A fast summary built from the current nutrition profile per 100g.
A peanut butter and jelly sandwich made with reduced fat peanut butter on white bread is a classic American favorite, originating from early 20th century innovations in food preservation and convenience. This sandwich combines the creamy, nutty flavor of peanut butter with the sweet, fruity taste of jelly, creating a delicious and satisfying meal or snack option. The choice of reduced fat peanut butter allows for a lower calorie count while still providing the rich taste and protein benefits associated with traditional peanut butter.
Nutritionally, this sandwich is relatively balanced, containing approximately 339 calories per 100 grams. It offers a moderate amount of protein at 12.5 grams, making it a good option for muscle repair and growth. The carbohydrate content is significant at 49 grams, primarily from the jelly and bread, providing an energy boost. With 11.6 grams of fat, the reduced fat peanut butter contributes to a heart-healthy profile, especially when consumed as part of a varied diet. This sandwich is suitable for breakfast, lunch, or as a post-workout snack, providing essential nutrients and satisfying hunger.
A typical serving of a peanut butter and jelly sandwich with reduced fat peanut butter on white bread contains approximately 339 calories per 100 grams. The calorie count can vary based on the specific ingredients used and the portion size.
This sandwich can be part of a healthy diet, especially when made with reduced fat peanut butter and whole grain bread. It provides a balance of protein, carbohydrates, and healthy fats. However, moderation is key, and pairing it with fresh fruits can enhance its nutritional value.

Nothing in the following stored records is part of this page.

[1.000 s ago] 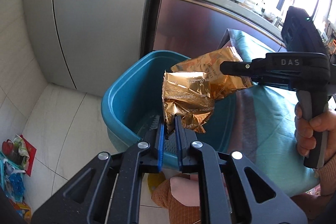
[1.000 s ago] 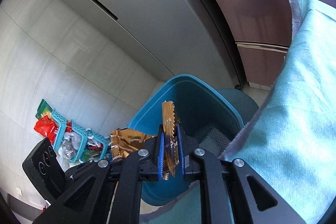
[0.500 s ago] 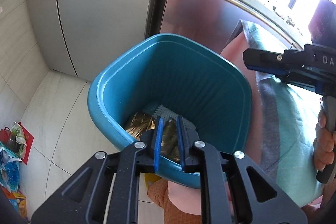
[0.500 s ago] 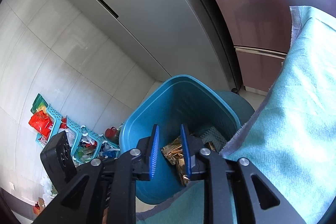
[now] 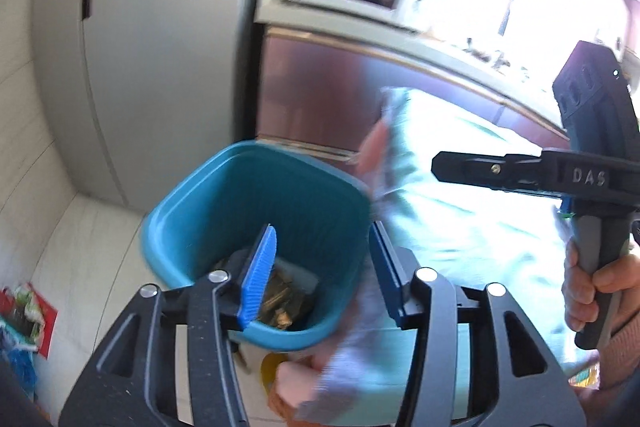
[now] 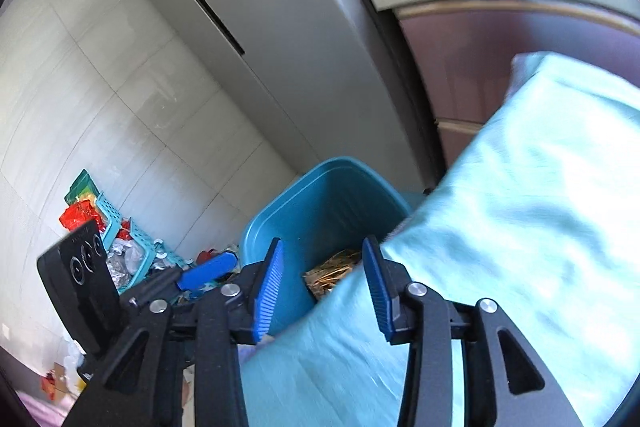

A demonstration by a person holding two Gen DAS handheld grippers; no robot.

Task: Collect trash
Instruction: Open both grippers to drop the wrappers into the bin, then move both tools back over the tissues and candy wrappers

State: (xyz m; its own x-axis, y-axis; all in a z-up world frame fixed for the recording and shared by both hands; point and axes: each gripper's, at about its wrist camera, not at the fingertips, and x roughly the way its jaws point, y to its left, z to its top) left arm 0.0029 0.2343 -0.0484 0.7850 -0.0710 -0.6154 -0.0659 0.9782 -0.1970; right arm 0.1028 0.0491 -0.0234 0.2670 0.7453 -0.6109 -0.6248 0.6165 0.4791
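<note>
Gold wrappers (image 5: 280, 297) lie at the bottom of the teal bin (image 5: 256, 227), between no fingers. Left gripper (image 5: 322, 275) and right gripper (image 6: 322, 287) both hang above it, fingers parted, widening, empty. Pale green cloth (image 6: 500, 227) lies beside the bin, against its rim.

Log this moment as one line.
left hand-held gripper: opening, empty | right hand-held gripper: opening, empty | gold wrappers: in teal bin
</note>
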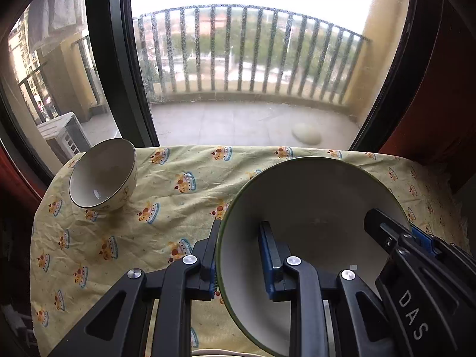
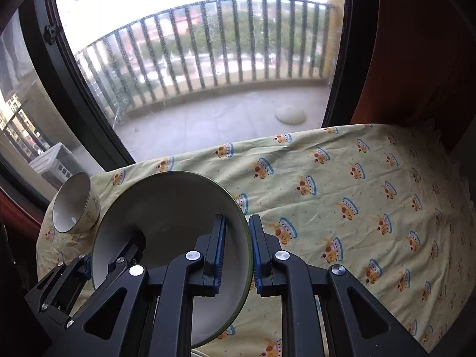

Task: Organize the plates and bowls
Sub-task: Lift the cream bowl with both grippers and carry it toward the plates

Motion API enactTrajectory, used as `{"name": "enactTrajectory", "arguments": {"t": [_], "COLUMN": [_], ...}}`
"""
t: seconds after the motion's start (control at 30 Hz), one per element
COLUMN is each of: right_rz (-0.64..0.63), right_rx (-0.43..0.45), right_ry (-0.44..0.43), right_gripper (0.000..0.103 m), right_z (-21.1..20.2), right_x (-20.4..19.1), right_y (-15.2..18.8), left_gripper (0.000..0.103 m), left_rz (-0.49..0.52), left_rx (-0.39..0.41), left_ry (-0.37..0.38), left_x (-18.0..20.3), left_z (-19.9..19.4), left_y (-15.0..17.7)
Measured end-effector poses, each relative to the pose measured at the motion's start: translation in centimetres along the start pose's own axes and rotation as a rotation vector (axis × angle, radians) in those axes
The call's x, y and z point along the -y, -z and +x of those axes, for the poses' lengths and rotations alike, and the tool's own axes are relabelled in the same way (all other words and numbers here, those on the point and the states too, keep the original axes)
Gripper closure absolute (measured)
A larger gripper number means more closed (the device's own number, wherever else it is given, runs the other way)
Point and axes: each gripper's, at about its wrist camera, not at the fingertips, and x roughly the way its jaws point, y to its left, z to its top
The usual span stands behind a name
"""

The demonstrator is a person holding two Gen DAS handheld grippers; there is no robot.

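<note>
The big bowl (image 1: 312, 208) is clamped at opposite rims by the left gripper (image 1: 241, 238) and right gripper (image 2: 236, 232). The bare tablecloth (image 2: 357, 193) is shown fully only in the right view; the bowl's underside is hidden.

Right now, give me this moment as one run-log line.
left gripper: shut on large bowl rim | right gripper: shut on opposite rim | small bowl: on tablecloth, untouched
</note>
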Motion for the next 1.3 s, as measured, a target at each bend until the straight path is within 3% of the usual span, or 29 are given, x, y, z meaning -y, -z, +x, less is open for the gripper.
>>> {"name": "enactTrajectory", "arguments": {"t": [0.27,0.63,0.9,1.3], "right_rz": [0.074,0.095,0.083,-0.015], "right_rx": [0.038,0.045,0.043,0.006], "right_ry": [0.041,0.061,0.039,-0.024], "right_gripper": [0.084,0.084,0.084,0.084], "right_z": [-5.7,-10.8,-12.6,-12.7], "right_x": [2.6,6.8,10.6,15.1], "right_y": [3.0,7.6,9.6,12.3], "left_gripper": [0.081,0.081,0.081,0.08], "left_rz": [0.077,0.1,0.104,0.018], "left_rx": [0.025,0.017,0.015,-0.02], "left_ry": [0.044,0.058,0.032,-0.037], "left_x": [2.2,5.4,8.7,12.2], "left_z": [-4.2,-7.5,-9.4,-9.7], "left_y": [2.5,6.8,9.4,13.8]}}
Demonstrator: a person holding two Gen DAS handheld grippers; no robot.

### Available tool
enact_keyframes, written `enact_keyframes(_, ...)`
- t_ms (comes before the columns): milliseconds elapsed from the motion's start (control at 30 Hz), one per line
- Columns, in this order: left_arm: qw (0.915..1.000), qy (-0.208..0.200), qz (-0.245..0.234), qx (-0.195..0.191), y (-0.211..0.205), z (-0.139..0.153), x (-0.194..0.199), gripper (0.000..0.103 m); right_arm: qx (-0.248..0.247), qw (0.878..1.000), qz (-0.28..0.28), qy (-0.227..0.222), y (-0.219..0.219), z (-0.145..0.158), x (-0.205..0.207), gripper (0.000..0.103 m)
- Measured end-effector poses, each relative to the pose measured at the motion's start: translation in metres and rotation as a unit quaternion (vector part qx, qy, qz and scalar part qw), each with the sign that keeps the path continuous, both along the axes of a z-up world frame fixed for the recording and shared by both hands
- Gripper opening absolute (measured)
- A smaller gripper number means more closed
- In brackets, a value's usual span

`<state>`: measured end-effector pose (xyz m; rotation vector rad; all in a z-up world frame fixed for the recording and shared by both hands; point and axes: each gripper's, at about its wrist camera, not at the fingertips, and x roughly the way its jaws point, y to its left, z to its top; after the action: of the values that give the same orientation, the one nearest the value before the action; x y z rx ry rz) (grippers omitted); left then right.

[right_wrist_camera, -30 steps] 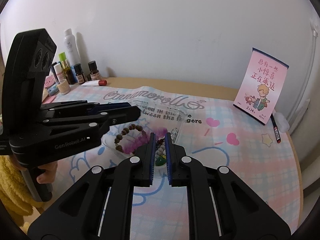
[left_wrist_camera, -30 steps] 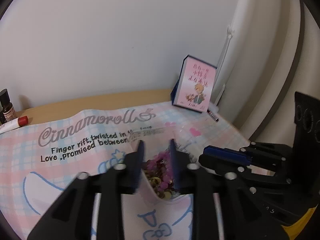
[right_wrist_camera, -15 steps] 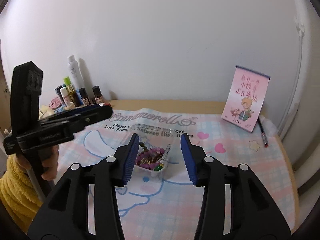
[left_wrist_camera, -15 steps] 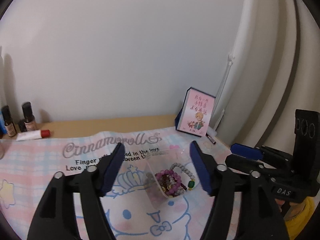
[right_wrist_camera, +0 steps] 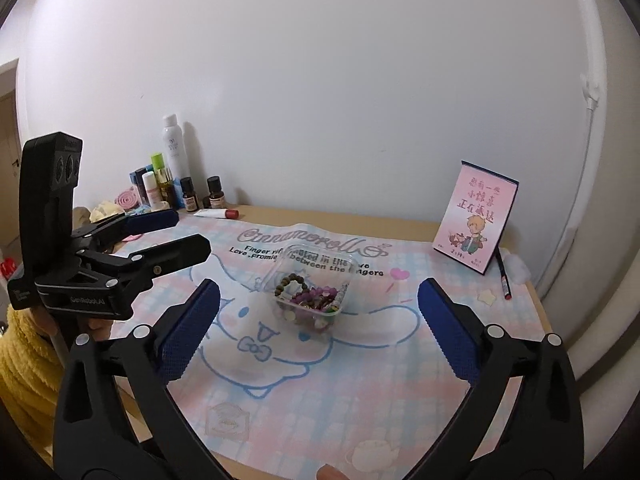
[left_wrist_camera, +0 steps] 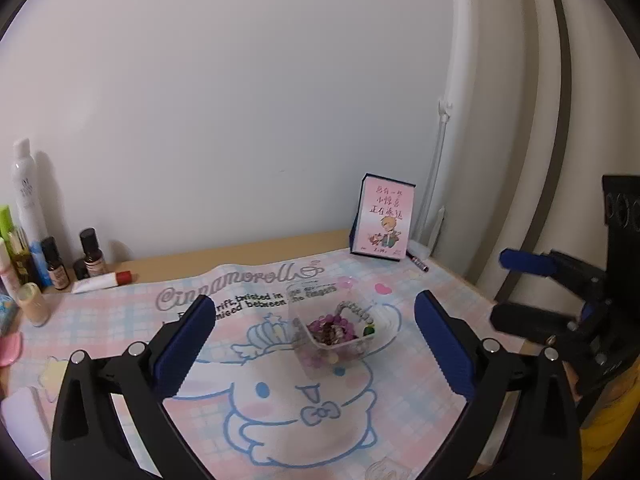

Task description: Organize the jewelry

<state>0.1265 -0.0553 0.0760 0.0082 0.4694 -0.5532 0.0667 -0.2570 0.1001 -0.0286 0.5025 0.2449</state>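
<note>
A small clear plastic box (left_wrist_camera: 332,328) full of bead bracelets stands in the middle of the pink and blue cartoon mat (left_wrist_camera: 248,420); it also shows in the right wrist view (right_wrist_camera: 312,292). Purple, brown and grey beaded bracelets (right_wrist_camera: 308,294) lie inside it. My left gripper (left_wrist_camera: 310,334) is wide open and empty, raised well back from the box. My right gripper (right_wrist_camera: 318,316) is wide open and empty too, also pulled back. Each gripper shows in the other's view, the left gripper in the right wrist view (right_wrist_camera: 160,236) and the right gripper in the left wrist view (left_wrist_camera: 532,272).
Bottles and tubes (right_wrist_camera: 172,184) stand along the wall at the back left. A pink card (right_wrist_camera: 476,220) leans on the wall at the back right, with a pen (right_wrist_camera: 504,276) beside it. The table edge runs along the right.
Both grippers opened and drew back and up from the box. A second ago they were nearly shut right over the bracelets in the box.
</note>
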Motion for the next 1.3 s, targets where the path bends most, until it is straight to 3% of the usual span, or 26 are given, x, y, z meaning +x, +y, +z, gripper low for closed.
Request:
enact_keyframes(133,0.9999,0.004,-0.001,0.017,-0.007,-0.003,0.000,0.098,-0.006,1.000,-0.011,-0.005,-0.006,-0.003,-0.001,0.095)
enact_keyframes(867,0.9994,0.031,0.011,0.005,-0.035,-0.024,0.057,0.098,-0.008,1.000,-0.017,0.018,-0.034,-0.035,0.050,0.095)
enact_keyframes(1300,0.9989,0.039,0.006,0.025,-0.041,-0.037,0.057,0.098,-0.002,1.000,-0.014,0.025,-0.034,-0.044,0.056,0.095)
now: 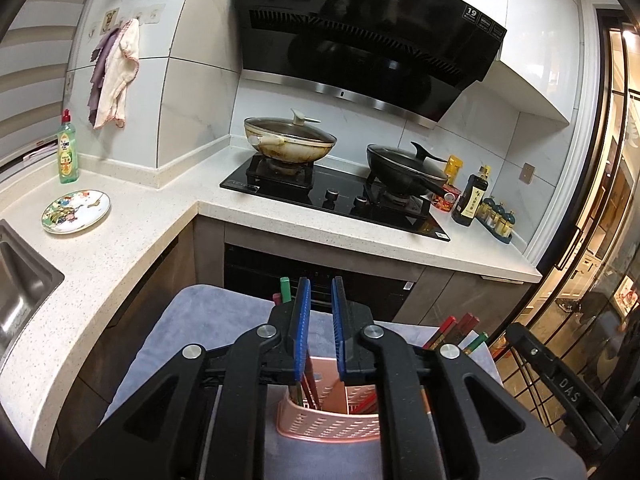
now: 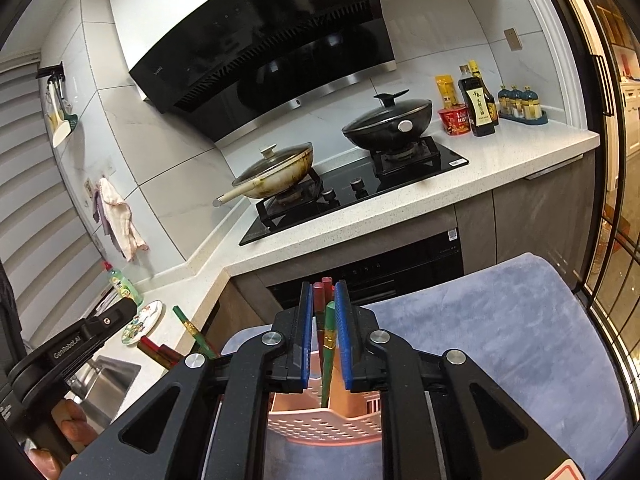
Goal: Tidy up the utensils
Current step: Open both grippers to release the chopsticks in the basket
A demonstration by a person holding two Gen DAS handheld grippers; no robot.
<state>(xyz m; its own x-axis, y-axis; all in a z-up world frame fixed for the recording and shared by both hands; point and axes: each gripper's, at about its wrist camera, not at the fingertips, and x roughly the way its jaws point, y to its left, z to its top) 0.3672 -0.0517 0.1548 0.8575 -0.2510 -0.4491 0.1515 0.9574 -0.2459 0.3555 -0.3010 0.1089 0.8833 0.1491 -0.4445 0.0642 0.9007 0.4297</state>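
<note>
A pink perforated utensil holder (image 1: 328, 420) stands on a grey-blue towel (image 1: 192, 320); it also shows in the right wrist view (image 2: 320, 420). Red and green chopsticks (image 1: 310, 384) stand in it. My left gripper (image 1: 321, 292) is above the holder, its jaws a little apart with nothing between the tips. More chopsticks (image 1: 460, 330) stick up at the right, and others (image 1: 282, 290) behind its left finger. My right gripper (image 2: 323, 296) is above the holder, jaws apart around a green chopstick (image 2: 328, 344) and red ones (image 2: 322, 292) without touching them.
A white counter (image 1: 120, 216) with a patterned plate (image 1: 76, 212), a soap bottle (image 1: 68, 152) and a sink (image 1: 20, 280). A stove (image 1: 332, 196) holds two lidded pans. Sauce bottles (image 1: 474, 196) stand at the right. The towel (image 2: 500, 320) spreads right in the right wrist view.
</note>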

Store the sandwich in an airtight container in the refrigerator if not consumed right away. It is best eaten fresh, but it can last up to 3-5 days in the fridge. If you want to prepare it in advance, consider freezing it for longer storage.
This sandwich offers several benefits, including a good source of protein, healthy fats, and energy-boosting carbohydrates. It's a convenient option for meals and snacks, and when made with whole grain bread, it contributes to dietary fiber intake.
It is generally recommended to enjoy this sandwich in moderation, about 1-2 servings per day, depending on your overall dietary needs and activity level. Balancing it with other foods throughout the day will help maintain a healthy diet.